1ª Leitura: Is 5,1-7
Sl 79
2ª Leitura: Fl 4,6-9
Evangelho: Mt 21,33-43
No evangelho deste Domingo, Jesus apresenta de modo sintético a história da salvação por meio da parábola da vinha e dos vinhateiros. A imagem da vinha para representar o povo de Israel é muito cara ao AT e aparece nos profetas (cf. Jr 2,21; Ez 15,1-8; Is 5,1-7). De modo particular, poderíamos destacar a imagem que hoje nos é apresentada pela primeira leitura deste domingo. O profeta canta para o “seu amado” o cântico da vinha de um amigo dele. Neste cântico, o amigo do profeta é o próprio Deus e a vinha o povo de Israel.

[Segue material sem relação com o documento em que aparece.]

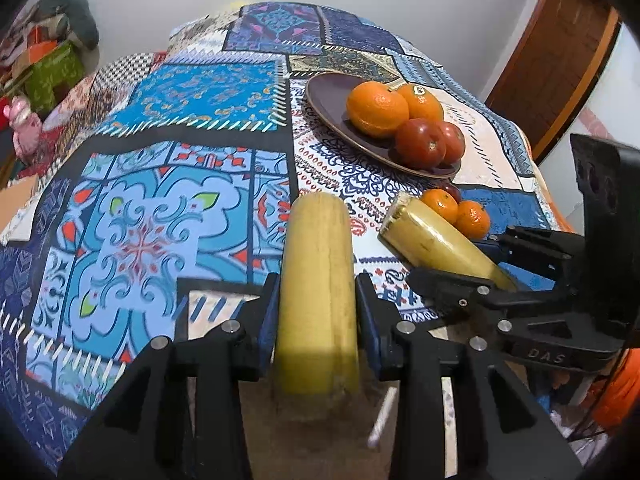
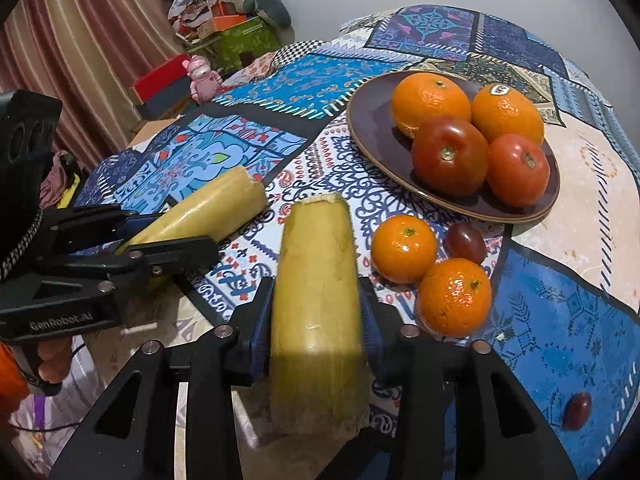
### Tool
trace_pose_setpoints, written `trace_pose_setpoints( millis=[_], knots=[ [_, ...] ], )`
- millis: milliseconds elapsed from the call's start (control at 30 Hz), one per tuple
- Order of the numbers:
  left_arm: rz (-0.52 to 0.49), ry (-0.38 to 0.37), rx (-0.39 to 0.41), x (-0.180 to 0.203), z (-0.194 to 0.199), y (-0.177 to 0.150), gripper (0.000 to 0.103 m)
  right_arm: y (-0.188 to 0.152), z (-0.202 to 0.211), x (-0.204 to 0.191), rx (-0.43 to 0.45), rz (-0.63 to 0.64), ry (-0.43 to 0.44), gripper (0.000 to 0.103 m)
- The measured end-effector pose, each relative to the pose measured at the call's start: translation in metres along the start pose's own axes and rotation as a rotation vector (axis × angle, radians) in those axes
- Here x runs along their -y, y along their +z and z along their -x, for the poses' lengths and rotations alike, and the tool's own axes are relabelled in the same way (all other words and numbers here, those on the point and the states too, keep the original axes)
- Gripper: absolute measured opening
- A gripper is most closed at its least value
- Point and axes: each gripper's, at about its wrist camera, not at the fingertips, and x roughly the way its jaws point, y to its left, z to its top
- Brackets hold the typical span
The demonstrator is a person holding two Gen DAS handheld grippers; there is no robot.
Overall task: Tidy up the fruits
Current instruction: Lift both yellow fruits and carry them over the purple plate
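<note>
Left wrist view: left gripper (image 1: 317,300), both fingers pressed against a yellow-green cut stalk piece (image 1: 318,280), possibly sugarcane, which points forward along the tool and is carried above the patterned tablecloth (image 1: 160,208). To its right, right gripper (image 1: 460,280) clamped on a second stalk piece (image 1: 424,236), frayed cut end up and forward

Right wrist view: right gripper (image 2: 316,312) closed on its stalk piece (image 2: 318,280); left gripper (image 2: 160,240) to its left, holding the other piece (image 2: 208,208) at a slant

Ahead and right of both tools: dark plate (image 2: 372,136), holding two oranges (image 2: 430,100) at the back and two tomatoes (image 2: 450,156) in front, packed to one side; the plate's left half bare, judged the space left for more fruit

Just right of the right gripper, loose on the cloth: two mandarins (image 2: 404,248) touching, with a small dark red fruit (image 2: 466,242), perhaps a plum or grape, behind them; another such fruit (image 2: 578,410) apart, near right

Grip note: each piece is held mid-length, so that it stays level in carriage

Status, judged: stalk pieces in transit, loose fruit not yet sorted
</note>
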Motion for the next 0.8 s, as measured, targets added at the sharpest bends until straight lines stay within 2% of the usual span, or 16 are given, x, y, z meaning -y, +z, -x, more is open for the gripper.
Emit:
trace_pose_setpoints(
  millis=[67, 433, 800],
  knots=[
    [-0.009, 0.019, 0.021, 0.002, 0.000, -0.002, 0.035, -0.001, 0.002, -0.003, 0.010, 0.009, -0.009, 0.036],
    [0.032, 0.011, 0.042, -0.004, 0.011, 0.002, 0.035, 0.005, 0.026, -0.005, 0.086, 0.007, 0.010, 0.036],
    [0.029, -0.007, 0.124, 0.004, 0.028, 0.040, 0.035, 0.034, 0.058, 0.014, 0.189, -0.006, -0.041, 0.036]
  ],
)
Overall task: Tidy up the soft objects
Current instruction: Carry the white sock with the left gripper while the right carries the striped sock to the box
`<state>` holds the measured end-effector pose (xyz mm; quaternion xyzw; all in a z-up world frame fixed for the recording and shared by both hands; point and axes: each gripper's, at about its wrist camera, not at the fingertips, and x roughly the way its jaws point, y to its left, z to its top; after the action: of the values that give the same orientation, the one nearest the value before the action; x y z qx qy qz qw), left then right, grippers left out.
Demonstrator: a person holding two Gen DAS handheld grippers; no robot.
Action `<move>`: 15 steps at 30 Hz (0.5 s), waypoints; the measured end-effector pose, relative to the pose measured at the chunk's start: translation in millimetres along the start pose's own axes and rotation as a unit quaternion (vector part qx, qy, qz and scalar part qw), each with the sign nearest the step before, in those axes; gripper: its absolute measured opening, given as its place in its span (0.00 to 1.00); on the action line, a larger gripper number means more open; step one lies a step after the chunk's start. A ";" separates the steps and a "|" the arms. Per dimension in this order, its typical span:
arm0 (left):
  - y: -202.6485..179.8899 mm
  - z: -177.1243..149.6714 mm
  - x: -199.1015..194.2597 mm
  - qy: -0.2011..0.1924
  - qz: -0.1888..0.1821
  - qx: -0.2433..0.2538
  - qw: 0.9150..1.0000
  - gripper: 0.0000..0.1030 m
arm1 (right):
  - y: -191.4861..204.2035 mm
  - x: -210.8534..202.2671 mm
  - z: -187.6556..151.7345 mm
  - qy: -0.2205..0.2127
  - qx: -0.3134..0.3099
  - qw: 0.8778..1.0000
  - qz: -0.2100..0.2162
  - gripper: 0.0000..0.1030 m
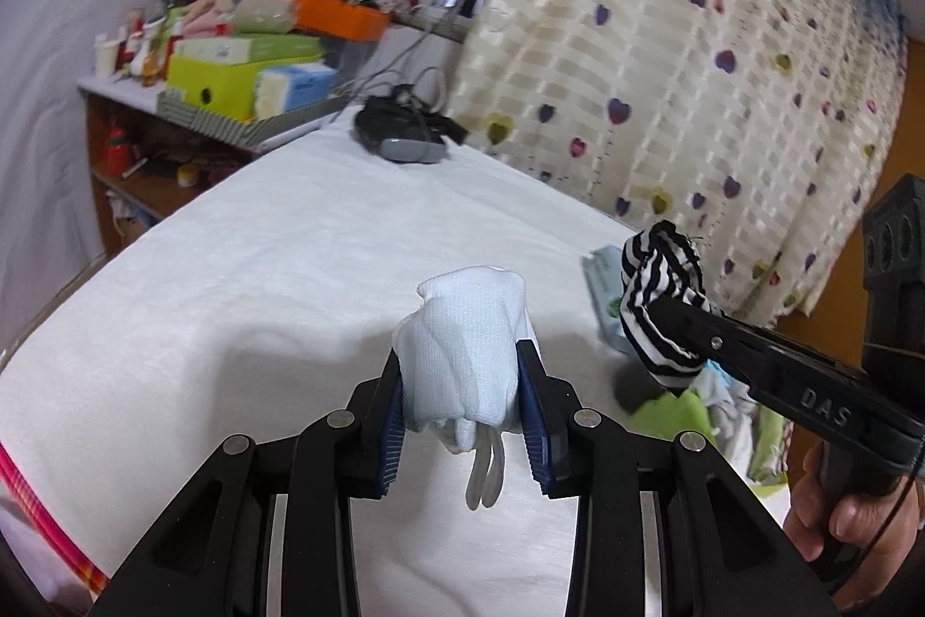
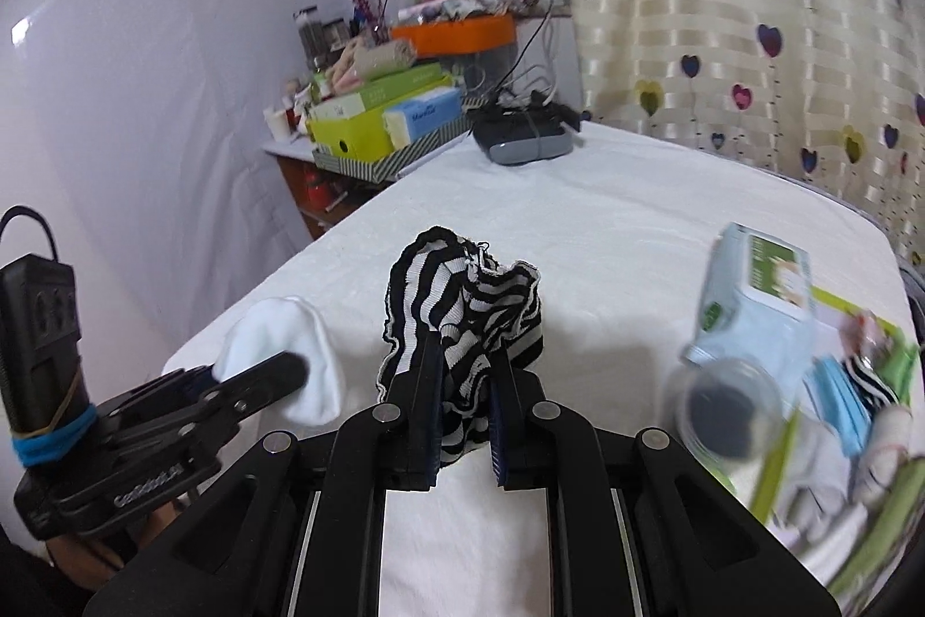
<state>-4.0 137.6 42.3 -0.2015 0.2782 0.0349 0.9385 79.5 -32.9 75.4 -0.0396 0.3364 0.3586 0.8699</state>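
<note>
1. The white textured cloth-covered tabletop [image 1: 243,270] spreads out ahead of and beneath both grippers; neither held item touches it.
2. A pale blue plastic-wrapped tissue pack [image 2: 751,305] lies ahead and to the right of the right gripper, beside a green tray of mixed soft items [image 2: 855,449] that is too blurred to sort out.
3. The bunched black-and-white striped knit fabric [image 2: 462,322] is pinched in the right gripper [image 2: 465,385], whose jaws are pressed in on its lower folds, with a ruffled edge flopping above the fingertips. It looks light, limp and stretchy; a hold on the thick bunched middle seems safest, since a thin edge would probably slip or stretch.
4. The rolled white mesh-knit cloth bundle [image 1: 462,345] sits between the blue pads of the left gripper [image 1: 465,380], the jaws closed against its sides, with a small translucent loop hanging underneath. It appears light and compressible, so it should tolerate a firm squeeze; gripping across the fat middle, as here, should stop the roll unfurling.
</note>
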 end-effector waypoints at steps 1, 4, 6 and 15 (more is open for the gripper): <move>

O profeta descreve todos os cuidados que Deus teve para com o povo escolhido: “Cercou-a, limpou-a de pedras, plantou videiras escolhidas, edificou uma torre no meio e construiu um lagar.” Todavia, a videira produziu uvas selvagens. O povo de Israel depois de ter sido tirado por Deus do Egito, da terra da escravidão, e ter sido plantado na Terra Prometida, terra onde corre leite e mel[1], deveria produzir bons frutos, mas produziu frutos ruins: a idolatria, a prostituição com os falsos deuses, a confiança maior no poder estrangeiro do que no Deus que os havia tirado com mão forte da casa da escravidão. Sendo assim, diz o próprio Deus no final da parábola, a vinha será abandonada à sua própria sorte, será pisoteada, porque Deus vai remover a sua cerca, e secará, porque Deus não lhe mandará mais as chuvas benfazejas. O Salmo responsorial, por sua vez, é uma súplica, para que Deus visite seu povo, sua vinha: Voltai-vos para nós, Deus do universo! Olhai dos altos céus e observai. Visitai a vossa vinha e protegei-a! (Sl 79,15)
Tendo por base este trecho do profeta Isaías, Jesus conta, então, a parábola dos vinhateiros homicidas. Jesus demonstra nessa parábola que, essa fúria de Deus pintada pelo profeta Isaías no cântico da vinha, na verdade foi permeada por muita misericórdia, porque Deus, ao longo da história da salvação, embora tenha permitido que o seu povo escolhido sofresse as consequências do pecado, indo e vindo dos dois exílios, nunca os abandonou à própria sorte e sempre esperou pacientemente pelos seus frutos, enviando seus servos, os profetas, que tinham como missão recolher algum fruto da videira do Senhor.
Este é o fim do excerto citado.